TASK INSTRUCTIONS
The answer is to be the data below, written out in full and exactly.
── DATA EXTRACT
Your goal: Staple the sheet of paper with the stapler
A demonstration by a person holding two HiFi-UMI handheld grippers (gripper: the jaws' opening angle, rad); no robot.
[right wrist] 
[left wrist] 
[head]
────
WRITTEN REPLY
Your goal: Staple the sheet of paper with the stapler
A demonstration by a person holding two HiFi-UMI handheld grippers (gripper: the jaws' opening angle, rad); no robot.
[right wrist] 
[left wrist] 
[head]

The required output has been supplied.